Exercise directions – Hand back, word for word, the lines from the one containing "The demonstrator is" to the end of the records, both included, and leave out pictures.

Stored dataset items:
# # #
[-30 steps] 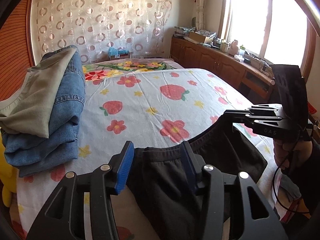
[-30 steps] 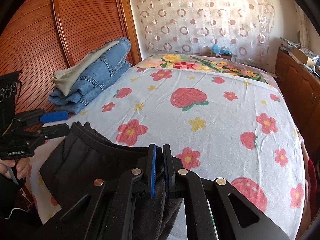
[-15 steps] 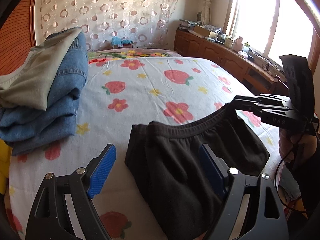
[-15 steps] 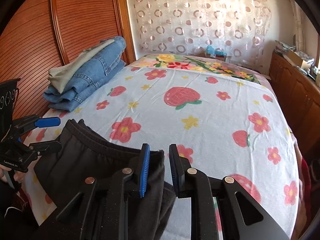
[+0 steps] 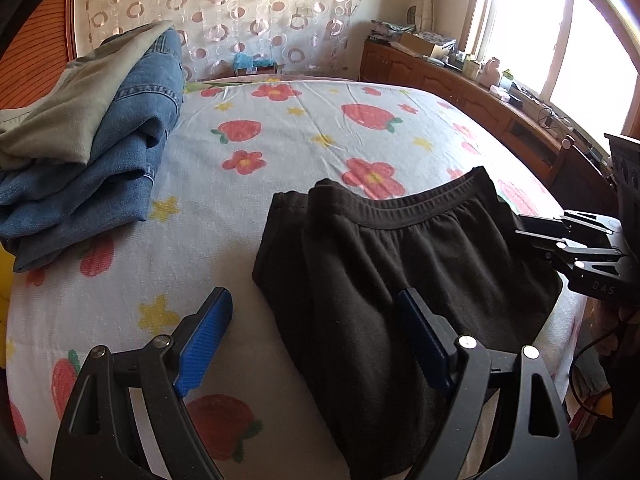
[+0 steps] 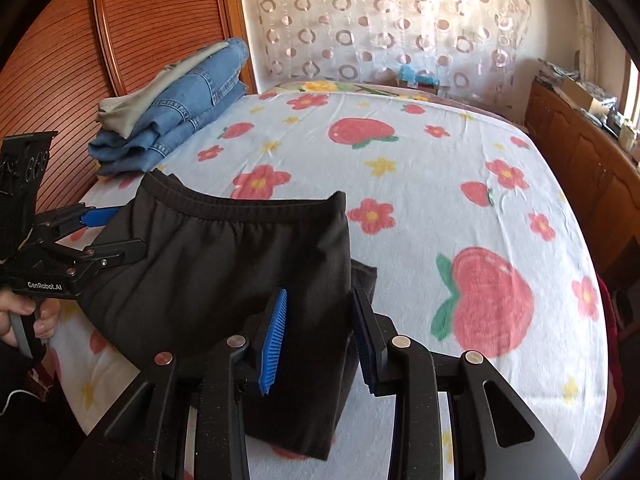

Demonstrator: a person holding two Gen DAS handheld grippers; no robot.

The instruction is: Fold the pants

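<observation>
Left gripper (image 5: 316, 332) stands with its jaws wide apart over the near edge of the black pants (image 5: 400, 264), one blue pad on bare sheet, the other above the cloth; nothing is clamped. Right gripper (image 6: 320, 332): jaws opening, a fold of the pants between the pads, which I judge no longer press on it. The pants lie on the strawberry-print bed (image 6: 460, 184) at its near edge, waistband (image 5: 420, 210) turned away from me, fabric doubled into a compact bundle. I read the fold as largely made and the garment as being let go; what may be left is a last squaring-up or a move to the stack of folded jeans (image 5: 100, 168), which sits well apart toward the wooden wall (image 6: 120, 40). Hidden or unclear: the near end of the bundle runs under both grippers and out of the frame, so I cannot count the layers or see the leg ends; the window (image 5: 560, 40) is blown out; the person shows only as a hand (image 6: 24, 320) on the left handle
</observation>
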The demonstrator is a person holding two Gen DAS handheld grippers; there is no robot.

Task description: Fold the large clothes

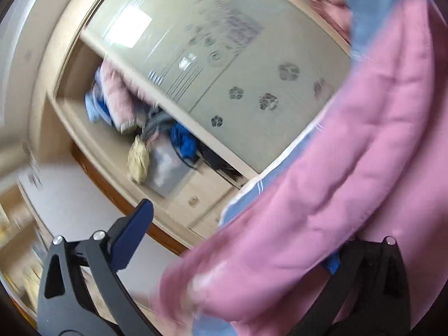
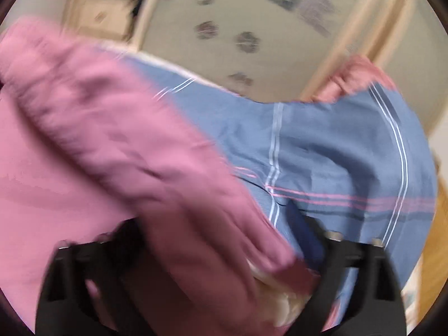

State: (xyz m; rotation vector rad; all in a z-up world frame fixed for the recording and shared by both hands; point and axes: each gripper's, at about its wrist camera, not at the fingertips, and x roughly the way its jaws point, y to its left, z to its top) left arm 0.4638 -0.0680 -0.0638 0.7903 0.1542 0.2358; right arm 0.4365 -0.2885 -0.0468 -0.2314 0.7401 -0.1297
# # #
Completed exercise –
The demonstrator is a person holding two Gen DAS handheld grippers; there is no robot.

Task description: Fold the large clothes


State: (xyz m; rotation vector rad; all in a z-up world frame fixed for the recording and shared by both hands; point and axes: each gripper's, at about its wrist camera, not at the fingertips, and x roughly the way its jaws point, y to its left, z to its top) left arm 0.4638 -0.0680 -0.0638 0.7903 0.1542 0.2358; right arm 0.4365 -0.2885 -0.0468 -0.2314 0.7401 -0.1297

Nothing remains to be done, and the exercise is complete.